"Oh, gracious! The brute! I can't stop him!" she cried as she rushed upon me.
The grey cob here bumped into Daniel's massive stern, rebounded, and subsided, for the excellent reason that no other course was open to it. Miss McRory's reins were clutched in a looped confusion, that summoned from some corner of my brain a memory of the Sultan's cipher on the Order of the Medjidie: her hat was hanging down her back, and there was a picturesqueness about her hair that promised disaster later on. Her hazel eyes shone, and her complexion glowed like a rose in rain.
"Mr. Irving's fit to be tied!" she continued. "His horse jumped about like a mad thing when he saw those awful steps——!"
Sounds of conflict and clattering came from below. I splashed onwards in the trough between the hill and the fence, and had emerged into a comparatively open space with my closely attendant McRory, when the impassioned face of Mr. Irving's Meath mare shot into view at the top of the steps. The water in the trough was apparently for her the limit of what should or could be endured. She made a crooked spring at the hill-side, slipped, and, recognising the bank as the one civilised feature in a barbarous country, bounced sideways on to the top of it, pivoted there, and sat down backwards into a thicket of young ash and hazel trees. A succession of short yells from Miss McRory acclaimed each phase of the incident; Mr.
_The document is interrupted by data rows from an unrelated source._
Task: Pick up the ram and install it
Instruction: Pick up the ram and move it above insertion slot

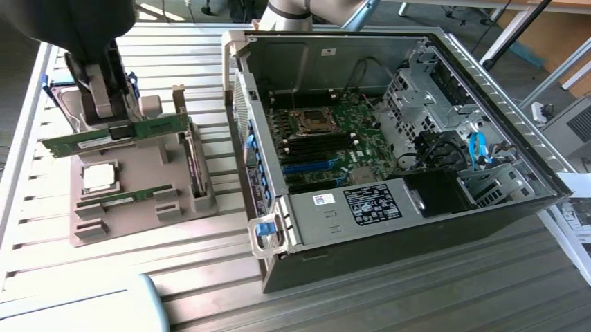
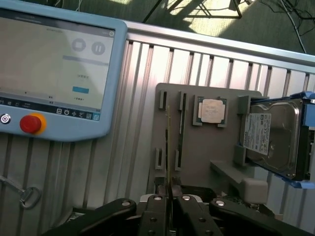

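Over the tray [image 1: 138, 169], the gripper [image 1: 118, 130] pinches the ram [image 1: 159, 127] — long side level — the computer [image 1: 319, 216] toward the exterior view's right.

The ram [image 1: 157, 128] pinched in the gripper [image 2: 170, 199] is matt green board; the gripper itself looks like dull black metal, perhaps painted. Beneath it, the holder tray [image 2: 206, 147] is matt grey plastic on a ribbed, satin-finish aluminium table [image 2: 138, 98]. Off to the gripper's side, the hard drive [image 2: 281, 129] gleams smooth (with a paper label [image 2: 256, 133]).

Sunlight falls across the ribbed metal table [image 1: 388, 297] and grey floor [image 2: 275, 29].
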You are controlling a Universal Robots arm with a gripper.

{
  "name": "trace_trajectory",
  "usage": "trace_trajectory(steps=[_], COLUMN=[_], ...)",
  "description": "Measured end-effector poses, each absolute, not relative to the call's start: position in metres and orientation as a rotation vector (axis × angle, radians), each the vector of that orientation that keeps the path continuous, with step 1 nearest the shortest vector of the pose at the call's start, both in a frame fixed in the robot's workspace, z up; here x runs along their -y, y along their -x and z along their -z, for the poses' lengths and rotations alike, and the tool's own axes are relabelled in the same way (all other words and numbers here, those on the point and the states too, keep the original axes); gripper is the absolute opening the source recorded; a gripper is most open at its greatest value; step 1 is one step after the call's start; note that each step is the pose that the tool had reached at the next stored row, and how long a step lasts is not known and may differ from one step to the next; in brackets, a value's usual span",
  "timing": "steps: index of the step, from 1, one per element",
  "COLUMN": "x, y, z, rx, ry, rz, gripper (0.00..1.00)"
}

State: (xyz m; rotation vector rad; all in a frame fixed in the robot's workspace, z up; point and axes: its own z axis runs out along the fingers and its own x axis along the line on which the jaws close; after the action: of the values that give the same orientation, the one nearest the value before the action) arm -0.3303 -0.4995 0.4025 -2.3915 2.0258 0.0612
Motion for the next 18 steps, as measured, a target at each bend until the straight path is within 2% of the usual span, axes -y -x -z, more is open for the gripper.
trace_trajectory(steps=[18], x=[0.499], y=[0.265], z=[-0.402], rx=[-2.031], ry=[2.397], rz=[-0.075], gripper=[0.14])
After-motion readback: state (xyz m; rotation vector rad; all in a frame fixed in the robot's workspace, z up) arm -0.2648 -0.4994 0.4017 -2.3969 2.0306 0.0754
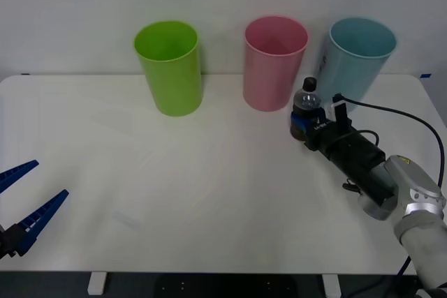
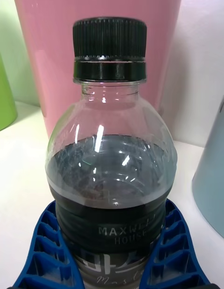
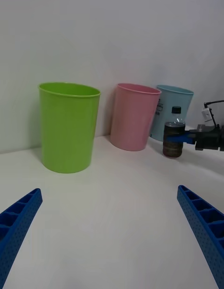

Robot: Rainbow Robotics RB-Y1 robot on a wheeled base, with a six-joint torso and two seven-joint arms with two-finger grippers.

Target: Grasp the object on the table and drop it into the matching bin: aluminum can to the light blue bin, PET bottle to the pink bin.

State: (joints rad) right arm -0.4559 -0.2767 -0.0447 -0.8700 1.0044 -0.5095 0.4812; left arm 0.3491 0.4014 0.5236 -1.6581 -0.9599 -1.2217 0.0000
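Left hand [image 1: 24, 204] open, idle | right hand [image 1: 305, 125] gripping PET bottle [image 1: 306, 106] upright

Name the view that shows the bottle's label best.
Right wrist view: the PET bottle sits close up between the right pincer fingers, label lettering readable. Front view shows it small beside the pink bin; left wrist view shows it far off.

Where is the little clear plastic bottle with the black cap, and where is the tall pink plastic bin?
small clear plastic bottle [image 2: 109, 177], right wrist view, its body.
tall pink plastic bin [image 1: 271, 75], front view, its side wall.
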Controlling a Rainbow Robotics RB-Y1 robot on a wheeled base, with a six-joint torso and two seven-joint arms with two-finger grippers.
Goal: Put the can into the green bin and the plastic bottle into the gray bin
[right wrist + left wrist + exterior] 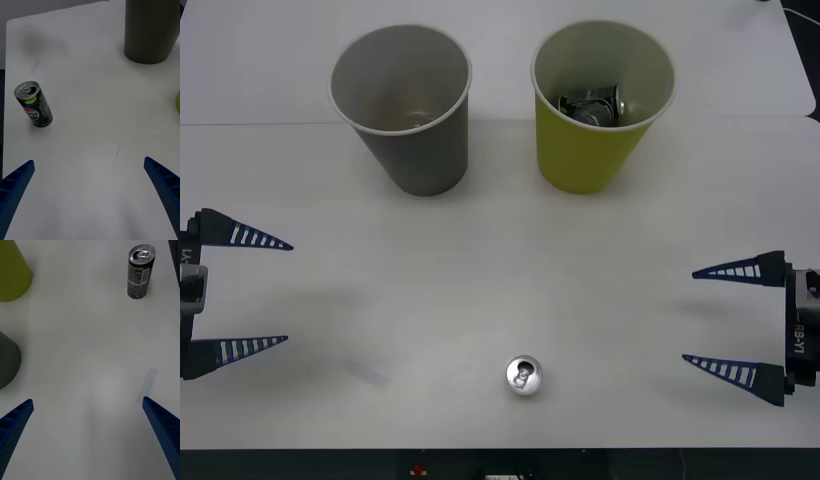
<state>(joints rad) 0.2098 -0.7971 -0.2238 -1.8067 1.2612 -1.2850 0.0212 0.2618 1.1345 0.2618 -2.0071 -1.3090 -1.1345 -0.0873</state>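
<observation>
The can (523,376) stood upright on the white tabletop (500,280) near its front edge, at 6 o'clock. The left pincer (262,293) at 9 o'clock and the right pincer (715,318) at 3 o'clock both gaped wide, holding nothing, well apart from it. Farthest off stood the gray bin (405,110) at 11 o'clock and the green bin (598,105) at 1 o'clock, a crumpled silvery can (592,105) lying inside the green one.

- The light is bright and even, and seems to come from above — the white table (480,290) looks almost washed out in the front view.
- Shadows are soft and pale: faint grey smudges lie on the table beside each gripper.
- The can (523,376) top gives a small bright glint.
- The wrist views look a little dimmer and greyer — no strong glare.
</observation>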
Irving's face, as he settled down amongst the branches, was as a book where men might read strange matters, not of an improving nature.
It was probably the reception accorded to the bay mare by the branches and briars in which she had seated herself that caused her to return to the top of the bank in a kangaroo-bound, as active as it was unexpected. Horses can do these things when they choose, but they seldom choose. From the top of the bank she dropped into the trough, and joined us, with her nerves still in a state of acute indignation, and less of her rider in the saddle than is conventional, but a dinge in his pot-hat appeared to be the extent of the damage. Miss McRory's eye travelled from it to me, but she abstained from comment. It was the eye of a villain and a conspirator. I had by no means forgotten the injuries inflicted on me by her brothers, nor did I forget that Flurry had said that there wasn't one of the family but was as clever as the devil and four times as unscrupulous. Yet, taken in conjunction with the genuineness of her complexion, and with the fact that Irving was probably twenty years my junior, "I couldn't"—as the song says—"help smiling at McRory O'More" (behind the back of young Mr. Irving, D.I.).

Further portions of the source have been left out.